> _TASK GOAL_
Could you set down exactly the lines of the data below, starting at the one that holds "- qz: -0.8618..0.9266" and ending at the one that holds "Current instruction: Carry", both included, and only those?

> _DATA FOR REVIEW_

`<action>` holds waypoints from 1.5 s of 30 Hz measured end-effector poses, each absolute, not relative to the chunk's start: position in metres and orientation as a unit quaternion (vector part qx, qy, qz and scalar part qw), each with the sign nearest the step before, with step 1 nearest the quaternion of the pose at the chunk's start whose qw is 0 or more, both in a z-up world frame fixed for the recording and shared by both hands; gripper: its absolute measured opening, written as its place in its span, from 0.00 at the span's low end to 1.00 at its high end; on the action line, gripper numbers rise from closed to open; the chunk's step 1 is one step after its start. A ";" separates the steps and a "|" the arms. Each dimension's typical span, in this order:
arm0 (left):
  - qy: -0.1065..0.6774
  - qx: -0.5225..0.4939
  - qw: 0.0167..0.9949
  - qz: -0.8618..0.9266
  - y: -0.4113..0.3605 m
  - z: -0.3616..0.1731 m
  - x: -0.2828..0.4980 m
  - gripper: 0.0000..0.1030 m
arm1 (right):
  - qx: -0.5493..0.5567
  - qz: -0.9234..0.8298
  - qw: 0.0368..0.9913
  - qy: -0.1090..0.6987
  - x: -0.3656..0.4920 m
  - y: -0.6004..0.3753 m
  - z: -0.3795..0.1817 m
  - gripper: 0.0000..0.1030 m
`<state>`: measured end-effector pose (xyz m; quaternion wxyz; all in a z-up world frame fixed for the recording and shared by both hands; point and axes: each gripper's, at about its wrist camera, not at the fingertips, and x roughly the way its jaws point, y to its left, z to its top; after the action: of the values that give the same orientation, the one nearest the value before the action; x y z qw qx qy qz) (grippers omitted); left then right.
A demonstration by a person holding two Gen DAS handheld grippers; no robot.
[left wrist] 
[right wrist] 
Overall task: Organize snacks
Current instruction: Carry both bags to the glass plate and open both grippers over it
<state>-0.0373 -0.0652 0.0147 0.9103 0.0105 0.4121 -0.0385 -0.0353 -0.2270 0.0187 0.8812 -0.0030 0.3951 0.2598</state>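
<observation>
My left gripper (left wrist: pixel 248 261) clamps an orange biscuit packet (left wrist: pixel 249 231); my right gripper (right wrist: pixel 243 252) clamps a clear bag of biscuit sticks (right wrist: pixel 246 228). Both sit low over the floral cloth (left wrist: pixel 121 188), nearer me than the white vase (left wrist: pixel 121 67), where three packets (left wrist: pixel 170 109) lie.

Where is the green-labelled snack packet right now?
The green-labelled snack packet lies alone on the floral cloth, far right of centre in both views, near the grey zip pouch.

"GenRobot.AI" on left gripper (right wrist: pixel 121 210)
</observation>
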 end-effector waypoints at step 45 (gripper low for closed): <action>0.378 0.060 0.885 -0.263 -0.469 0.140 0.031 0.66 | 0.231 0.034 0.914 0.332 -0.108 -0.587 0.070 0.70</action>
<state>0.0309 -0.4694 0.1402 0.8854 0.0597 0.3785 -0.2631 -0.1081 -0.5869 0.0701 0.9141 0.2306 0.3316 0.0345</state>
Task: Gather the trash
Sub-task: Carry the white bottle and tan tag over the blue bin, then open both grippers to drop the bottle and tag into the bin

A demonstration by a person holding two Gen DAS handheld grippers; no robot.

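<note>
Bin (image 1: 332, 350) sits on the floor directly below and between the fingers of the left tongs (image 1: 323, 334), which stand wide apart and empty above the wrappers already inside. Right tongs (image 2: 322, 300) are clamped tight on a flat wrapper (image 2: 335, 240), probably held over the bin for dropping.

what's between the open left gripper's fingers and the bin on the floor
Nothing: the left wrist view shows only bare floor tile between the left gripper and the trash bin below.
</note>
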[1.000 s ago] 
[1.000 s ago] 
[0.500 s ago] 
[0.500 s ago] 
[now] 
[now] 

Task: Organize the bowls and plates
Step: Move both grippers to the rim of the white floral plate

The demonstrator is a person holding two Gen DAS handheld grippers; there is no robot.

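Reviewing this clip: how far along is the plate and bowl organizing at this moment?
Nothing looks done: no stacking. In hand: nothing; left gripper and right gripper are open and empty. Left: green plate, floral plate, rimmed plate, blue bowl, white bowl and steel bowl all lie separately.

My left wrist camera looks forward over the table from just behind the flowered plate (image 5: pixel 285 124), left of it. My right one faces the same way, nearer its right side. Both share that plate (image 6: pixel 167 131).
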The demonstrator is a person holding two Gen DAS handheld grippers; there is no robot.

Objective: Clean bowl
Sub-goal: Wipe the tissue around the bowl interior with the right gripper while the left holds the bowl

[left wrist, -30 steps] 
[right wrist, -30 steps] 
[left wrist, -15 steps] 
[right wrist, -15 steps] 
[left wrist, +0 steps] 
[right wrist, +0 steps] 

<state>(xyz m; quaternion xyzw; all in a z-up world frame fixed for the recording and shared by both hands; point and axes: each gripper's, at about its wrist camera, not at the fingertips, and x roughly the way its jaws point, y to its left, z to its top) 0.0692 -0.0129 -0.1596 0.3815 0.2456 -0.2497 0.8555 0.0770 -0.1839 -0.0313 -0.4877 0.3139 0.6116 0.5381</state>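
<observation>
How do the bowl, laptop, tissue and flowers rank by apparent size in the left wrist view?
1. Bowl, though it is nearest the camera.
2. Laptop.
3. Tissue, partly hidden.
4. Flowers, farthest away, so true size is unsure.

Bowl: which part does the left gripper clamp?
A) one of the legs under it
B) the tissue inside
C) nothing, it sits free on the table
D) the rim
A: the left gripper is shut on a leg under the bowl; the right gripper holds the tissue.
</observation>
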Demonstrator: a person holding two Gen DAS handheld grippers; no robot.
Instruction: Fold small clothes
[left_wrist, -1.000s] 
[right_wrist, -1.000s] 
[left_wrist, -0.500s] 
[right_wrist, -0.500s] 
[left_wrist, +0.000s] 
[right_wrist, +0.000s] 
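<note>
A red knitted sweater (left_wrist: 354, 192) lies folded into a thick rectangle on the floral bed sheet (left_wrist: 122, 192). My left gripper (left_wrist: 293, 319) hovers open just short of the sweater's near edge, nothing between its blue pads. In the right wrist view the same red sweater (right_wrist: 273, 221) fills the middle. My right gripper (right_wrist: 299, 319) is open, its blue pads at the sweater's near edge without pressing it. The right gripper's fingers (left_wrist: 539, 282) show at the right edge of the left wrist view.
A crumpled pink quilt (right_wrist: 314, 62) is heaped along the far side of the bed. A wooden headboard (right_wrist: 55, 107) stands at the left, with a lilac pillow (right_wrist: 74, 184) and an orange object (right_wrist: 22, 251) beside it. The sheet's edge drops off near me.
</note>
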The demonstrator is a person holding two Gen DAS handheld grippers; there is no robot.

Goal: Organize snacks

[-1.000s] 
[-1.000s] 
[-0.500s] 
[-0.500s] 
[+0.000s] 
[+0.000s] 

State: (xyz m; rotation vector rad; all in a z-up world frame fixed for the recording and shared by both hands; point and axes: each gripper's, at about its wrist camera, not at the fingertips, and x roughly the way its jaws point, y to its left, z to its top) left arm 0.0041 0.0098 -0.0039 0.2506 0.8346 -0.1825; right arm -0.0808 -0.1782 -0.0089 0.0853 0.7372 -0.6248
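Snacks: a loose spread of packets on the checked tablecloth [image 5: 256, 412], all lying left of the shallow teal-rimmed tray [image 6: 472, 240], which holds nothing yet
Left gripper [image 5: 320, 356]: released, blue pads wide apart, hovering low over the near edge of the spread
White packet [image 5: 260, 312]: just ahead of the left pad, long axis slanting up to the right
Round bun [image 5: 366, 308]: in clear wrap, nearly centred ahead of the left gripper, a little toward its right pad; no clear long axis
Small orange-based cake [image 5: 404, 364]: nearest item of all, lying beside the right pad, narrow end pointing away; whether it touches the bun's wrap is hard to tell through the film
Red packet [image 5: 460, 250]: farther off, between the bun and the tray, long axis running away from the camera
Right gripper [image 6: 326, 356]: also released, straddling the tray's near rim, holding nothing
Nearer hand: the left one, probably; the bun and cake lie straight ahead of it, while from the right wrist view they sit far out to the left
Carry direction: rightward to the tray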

> _WRITTEN ANSWER_
  - qz: -0.8618..0.9266
  - y: -0.4113..0.3605 m
  - z: -0.3616..0.1731 m
  - x: -0.2828..0.4980 m
  - gripper: 0.0000..0.1030 m
arm1 (right):
  - qx: -0.5493..0.5567
  - qz: -0.9234..0.8298
  - qw: 0.0368..0.9913
  - qy: -0.1090..0.6987
  - x: -0.3656..0.4920 m
  - y: -0.6004..0.3753 m
  - z: -0.3795..0.1817 m
  - gripper: 0.0000..0.1030 m
`<state>`: measured end-effector pose (xyz m; quaternion wxyz; all in a z-up world frame fixed for the recording and shared by both hands; point and axes: each gripper's, at about its wrist camera, not at the fingertips, and x roughly the way its jaws point, y to its left, z to its top; after the action: of the values that give the same orientation, the one nearest the value before the action; x y z qw qx qy qz) (grippers omitted); left then right.
A demonstration by a person holding two Gen DAS handheld grippers; no robot.
[left wrist] 
[right wrist] 
Overall task: Organize snacks
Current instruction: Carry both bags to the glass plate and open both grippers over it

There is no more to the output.